→ ABOUT THIS TASK
What you produce should be every line from the data that includes "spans".

-- DATA SUPPLIED follows --

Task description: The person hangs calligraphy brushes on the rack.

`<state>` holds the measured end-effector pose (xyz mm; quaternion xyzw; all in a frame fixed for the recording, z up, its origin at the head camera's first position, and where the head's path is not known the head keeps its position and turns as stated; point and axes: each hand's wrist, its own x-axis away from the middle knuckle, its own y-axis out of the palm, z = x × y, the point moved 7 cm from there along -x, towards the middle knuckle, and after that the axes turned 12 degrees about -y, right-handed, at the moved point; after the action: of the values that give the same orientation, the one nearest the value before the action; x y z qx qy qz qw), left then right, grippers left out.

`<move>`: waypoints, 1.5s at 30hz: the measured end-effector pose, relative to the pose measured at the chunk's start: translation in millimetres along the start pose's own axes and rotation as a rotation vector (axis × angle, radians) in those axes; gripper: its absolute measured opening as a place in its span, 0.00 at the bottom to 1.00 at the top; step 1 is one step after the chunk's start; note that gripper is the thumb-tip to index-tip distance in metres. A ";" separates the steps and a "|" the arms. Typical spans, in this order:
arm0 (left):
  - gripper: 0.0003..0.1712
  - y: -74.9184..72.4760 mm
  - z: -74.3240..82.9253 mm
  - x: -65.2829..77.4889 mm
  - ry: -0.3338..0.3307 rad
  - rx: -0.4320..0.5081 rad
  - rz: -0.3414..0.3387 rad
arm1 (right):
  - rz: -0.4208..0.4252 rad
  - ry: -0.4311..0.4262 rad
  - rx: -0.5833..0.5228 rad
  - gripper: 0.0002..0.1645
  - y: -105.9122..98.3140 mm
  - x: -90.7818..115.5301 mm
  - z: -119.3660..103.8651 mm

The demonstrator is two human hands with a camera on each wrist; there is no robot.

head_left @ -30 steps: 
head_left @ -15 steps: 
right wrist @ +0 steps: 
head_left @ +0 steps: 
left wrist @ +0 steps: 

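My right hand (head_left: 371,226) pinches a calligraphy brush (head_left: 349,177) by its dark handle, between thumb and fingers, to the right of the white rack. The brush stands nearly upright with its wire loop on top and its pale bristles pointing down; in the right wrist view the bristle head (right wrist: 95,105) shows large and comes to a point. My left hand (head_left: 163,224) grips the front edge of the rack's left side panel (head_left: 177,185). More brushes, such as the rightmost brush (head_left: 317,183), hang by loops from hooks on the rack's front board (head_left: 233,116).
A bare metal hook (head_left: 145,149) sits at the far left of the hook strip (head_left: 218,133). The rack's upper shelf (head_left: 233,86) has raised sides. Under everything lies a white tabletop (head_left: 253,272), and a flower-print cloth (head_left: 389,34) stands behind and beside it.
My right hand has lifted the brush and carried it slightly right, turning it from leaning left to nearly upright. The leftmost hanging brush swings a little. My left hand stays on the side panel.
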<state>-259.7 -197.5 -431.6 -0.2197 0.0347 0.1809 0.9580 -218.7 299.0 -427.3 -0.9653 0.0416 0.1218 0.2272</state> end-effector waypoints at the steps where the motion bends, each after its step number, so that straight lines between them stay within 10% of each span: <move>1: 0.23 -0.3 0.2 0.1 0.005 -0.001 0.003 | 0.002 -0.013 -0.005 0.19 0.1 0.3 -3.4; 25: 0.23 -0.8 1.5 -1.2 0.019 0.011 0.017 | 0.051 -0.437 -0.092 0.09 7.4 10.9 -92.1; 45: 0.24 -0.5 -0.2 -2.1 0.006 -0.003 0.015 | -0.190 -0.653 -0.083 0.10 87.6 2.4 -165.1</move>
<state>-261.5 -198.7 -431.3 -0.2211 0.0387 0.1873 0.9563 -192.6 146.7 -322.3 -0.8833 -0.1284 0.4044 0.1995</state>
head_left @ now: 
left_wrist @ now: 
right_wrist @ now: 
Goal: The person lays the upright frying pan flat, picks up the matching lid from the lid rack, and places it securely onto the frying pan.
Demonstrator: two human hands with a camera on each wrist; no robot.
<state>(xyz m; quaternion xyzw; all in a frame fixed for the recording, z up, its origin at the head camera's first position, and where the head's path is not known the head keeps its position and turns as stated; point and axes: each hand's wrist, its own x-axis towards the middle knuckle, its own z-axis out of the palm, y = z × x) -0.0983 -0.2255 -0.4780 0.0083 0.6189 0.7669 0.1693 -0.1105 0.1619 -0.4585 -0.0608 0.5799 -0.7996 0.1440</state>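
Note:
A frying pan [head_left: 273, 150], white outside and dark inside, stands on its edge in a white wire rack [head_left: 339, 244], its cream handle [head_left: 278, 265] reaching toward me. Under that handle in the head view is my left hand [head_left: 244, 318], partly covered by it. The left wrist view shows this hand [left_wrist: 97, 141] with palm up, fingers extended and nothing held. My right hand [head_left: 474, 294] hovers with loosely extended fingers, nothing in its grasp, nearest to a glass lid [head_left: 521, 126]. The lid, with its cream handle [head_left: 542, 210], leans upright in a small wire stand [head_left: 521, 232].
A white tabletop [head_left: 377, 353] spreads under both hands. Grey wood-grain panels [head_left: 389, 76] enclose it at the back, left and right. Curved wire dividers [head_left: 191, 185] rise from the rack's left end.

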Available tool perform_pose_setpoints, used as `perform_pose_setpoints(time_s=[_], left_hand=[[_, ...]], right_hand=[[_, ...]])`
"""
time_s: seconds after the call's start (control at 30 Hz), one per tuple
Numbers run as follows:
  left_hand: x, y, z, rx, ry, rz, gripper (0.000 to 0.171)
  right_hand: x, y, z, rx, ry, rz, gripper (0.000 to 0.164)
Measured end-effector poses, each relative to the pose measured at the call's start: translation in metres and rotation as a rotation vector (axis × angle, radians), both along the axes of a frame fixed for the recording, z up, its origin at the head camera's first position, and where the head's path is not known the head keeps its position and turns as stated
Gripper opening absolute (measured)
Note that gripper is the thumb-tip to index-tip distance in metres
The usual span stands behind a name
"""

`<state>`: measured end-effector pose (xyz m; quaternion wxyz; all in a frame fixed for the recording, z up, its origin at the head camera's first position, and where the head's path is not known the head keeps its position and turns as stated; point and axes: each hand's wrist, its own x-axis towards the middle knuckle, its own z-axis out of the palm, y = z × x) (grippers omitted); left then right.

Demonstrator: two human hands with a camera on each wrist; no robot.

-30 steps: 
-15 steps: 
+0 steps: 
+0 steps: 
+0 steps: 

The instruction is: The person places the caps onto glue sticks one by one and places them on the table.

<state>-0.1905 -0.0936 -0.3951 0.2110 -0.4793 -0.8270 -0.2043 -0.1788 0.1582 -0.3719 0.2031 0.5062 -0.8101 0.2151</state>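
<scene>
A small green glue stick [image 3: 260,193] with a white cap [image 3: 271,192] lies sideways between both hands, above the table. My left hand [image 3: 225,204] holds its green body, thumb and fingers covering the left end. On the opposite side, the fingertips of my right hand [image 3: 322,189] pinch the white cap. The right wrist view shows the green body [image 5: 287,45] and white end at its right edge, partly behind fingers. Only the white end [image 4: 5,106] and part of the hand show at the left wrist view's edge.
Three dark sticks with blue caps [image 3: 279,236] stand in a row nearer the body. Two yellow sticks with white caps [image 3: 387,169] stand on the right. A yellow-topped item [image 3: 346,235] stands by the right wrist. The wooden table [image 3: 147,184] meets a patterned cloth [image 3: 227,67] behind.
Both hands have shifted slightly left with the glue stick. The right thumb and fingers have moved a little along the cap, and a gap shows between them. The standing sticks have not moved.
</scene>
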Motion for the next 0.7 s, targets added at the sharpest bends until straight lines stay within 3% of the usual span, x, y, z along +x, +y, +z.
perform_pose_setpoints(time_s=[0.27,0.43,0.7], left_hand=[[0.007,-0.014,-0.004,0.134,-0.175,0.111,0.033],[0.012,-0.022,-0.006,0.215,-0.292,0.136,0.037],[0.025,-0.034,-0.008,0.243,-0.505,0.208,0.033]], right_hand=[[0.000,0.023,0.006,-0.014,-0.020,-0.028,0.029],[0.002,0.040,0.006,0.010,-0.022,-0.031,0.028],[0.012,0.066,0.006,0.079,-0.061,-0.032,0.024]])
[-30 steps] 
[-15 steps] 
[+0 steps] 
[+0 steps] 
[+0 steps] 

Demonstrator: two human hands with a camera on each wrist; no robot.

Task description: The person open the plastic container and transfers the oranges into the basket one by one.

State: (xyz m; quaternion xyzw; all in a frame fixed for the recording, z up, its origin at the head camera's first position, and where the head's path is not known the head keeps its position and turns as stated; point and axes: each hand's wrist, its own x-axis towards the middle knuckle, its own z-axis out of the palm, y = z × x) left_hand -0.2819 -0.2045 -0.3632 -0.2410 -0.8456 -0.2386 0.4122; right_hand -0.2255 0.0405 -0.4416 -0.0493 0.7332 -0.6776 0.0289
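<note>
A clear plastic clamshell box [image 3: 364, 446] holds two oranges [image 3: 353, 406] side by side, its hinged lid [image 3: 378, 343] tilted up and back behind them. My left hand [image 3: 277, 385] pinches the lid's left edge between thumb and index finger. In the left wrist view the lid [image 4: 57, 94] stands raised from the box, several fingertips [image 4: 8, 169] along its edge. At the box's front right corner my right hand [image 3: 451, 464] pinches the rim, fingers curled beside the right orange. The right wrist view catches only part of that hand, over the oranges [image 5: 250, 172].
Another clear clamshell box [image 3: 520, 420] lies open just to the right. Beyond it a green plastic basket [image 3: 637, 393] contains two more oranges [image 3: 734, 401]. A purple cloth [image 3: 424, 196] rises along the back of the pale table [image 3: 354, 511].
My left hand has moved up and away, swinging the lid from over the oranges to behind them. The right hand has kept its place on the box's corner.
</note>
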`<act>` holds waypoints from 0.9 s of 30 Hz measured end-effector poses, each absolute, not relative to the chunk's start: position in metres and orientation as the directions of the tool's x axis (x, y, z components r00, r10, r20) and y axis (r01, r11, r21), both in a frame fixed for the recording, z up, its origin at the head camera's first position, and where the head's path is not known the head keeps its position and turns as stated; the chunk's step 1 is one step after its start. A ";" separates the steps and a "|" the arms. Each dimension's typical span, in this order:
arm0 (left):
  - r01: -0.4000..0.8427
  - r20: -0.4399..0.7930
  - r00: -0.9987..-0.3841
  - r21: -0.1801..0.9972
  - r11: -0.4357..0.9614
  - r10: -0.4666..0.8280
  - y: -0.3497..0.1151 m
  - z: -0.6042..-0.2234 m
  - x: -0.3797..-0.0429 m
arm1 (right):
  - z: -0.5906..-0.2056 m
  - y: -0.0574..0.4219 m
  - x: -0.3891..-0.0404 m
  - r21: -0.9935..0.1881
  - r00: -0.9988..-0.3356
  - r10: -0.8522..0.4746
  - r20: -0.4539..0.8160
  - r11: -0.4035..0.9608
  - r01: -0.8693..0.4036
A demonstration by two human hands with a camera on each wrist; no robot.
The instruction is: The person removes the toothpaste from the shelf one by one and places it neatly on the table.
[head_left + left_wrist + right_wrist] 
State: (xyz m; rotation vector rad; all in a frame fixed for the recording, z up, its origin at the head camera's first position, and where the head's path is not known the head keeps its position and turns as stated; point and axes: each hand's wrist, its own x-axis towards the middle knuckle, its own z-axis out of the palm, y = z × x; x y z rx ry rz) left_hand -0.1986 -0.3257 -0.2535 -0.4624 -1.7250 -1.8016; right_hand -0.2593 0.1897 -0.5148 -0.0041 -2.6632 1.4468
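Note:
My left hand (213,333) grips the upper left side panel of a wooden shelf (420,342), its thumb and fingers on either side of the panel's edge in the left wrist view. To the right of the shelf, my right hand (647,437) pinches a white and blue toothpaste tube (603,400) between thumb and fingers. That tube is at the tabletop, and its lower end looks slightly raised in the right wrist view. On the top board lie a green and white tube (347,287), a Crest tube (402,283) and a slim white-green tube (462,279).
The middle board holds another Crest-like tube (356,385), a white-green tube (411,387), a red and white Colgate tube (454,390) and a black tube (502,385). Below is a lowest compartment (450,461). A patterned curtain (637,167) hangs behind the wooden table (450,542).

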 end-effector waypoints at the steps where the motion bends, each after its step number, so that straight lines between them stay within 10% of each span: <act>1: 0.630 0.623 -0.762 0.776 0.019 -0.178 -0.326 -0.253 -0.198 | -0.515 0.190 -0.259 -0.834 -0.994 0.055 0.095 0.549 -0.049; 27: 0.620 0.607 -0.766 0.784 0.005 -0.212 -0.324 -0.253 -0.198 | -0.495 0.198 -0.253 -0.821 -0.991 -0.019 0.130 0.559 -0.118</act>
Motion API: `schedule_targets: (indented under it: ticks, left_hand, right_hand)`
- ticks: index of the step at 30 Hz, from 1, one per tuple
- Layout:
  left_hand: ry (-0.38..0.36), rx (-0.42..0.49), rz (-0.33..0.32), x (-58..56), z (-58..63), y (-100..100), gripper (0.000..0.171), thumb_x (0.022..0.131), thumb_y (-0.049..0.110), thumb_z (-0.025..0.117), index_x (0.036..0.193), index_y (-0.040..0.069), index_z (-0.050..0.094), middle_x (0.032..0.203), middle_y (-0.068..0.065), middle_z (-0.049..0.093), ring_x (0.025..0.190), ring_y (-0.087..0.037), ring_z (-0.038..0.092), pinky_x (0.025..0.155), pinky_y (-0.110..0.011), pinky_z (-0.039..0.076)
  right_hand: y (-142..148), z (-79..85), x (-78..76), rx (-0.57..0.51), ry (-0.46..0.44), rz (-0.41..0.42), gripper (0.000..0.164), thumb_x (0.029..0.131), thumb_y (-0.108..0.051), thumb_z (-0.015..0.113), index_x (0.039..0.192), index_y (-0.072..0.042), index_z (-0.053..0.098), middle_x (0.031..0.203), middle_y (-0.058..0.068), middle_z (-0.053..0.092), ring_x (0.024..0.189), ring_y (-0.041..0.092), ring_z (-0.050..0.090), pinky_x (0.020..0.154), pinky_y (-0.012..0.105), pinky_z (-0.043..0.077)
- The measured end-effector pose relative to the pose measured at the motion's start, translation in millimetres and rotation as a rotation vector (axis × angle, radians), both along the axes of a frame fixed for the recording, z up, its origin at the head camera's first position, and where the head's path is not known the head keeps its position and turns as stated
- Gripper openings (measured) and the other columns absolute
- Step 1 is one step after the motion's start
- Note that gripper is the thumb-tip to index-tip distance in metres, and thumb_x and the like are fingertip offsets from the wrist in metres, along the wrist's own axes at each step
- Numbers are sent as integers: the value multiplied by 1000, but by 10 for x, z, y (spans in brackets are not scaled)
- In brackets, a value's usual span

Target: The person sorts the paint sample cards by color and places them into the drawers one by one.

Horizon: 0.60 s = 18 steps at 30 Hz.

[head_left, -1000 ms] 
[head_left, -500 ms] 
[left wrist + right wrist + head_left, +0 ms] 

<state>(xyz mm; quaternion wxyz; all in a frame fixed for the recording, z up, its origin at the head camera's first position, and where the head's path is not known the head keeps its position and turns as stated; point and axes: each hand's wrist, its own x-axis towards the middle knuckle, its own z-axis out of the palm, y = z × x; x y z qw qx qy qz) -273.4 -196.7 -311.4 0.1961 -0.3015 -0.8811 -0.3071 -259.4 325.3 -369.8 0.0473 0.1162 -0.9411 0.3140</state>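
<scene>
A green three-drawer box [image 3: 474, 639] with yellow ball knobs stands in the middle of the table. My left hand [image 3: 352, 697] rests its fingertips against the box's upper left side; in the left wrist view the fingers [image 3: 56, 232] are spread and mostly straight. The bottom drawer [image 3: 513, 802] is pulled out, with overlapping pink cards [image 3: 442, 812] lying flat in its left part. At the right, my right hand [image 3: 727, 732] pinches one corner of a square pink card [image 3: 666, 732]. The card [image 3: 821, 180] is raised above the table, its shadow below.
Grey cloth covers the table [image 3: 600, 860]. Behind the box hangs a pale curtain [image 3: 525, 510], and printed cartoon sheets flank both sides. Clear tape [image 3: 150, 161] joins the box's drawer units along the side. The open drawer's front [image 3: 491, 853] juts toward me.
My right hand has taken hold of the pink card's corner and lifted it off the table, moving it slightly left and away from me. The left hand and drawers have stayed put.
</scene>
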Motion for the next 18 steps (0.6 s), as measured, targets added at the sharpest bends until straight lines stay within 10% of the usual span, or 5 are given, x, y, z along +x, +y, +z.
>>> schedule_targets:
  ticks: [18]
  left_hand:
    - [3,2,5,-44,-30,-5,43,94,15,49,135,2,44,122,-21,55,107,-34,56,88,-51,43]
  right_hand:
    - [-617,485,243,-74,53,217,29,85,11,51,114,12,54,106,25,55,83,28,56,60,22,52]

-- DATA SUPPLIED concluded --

→ SOLUTION FOR THIS PROBLEM
`<move>`: waypoints, 1.5s at 30hz: the measured end-effector pose, relative to the pose measured at the chunk's start: translation in millimetres along the start pose's own axes and rotation as a rotation vector (axis × angle, radians) in those axes; gripper: its absolute measured opening as a place in its span, 0.00 at the bottom to 1.00 at the top; step 1 is one step after the chunk's start; note that gripper is the thumb-tip to index-tip distance in metres. A ";" separates the steps and a "|" the arms. Typical spans, in this order:
- Numbers are sent as integers: the value multiplied by 1000, but by 10 for x, z, y (spans in brackets are not scaled)

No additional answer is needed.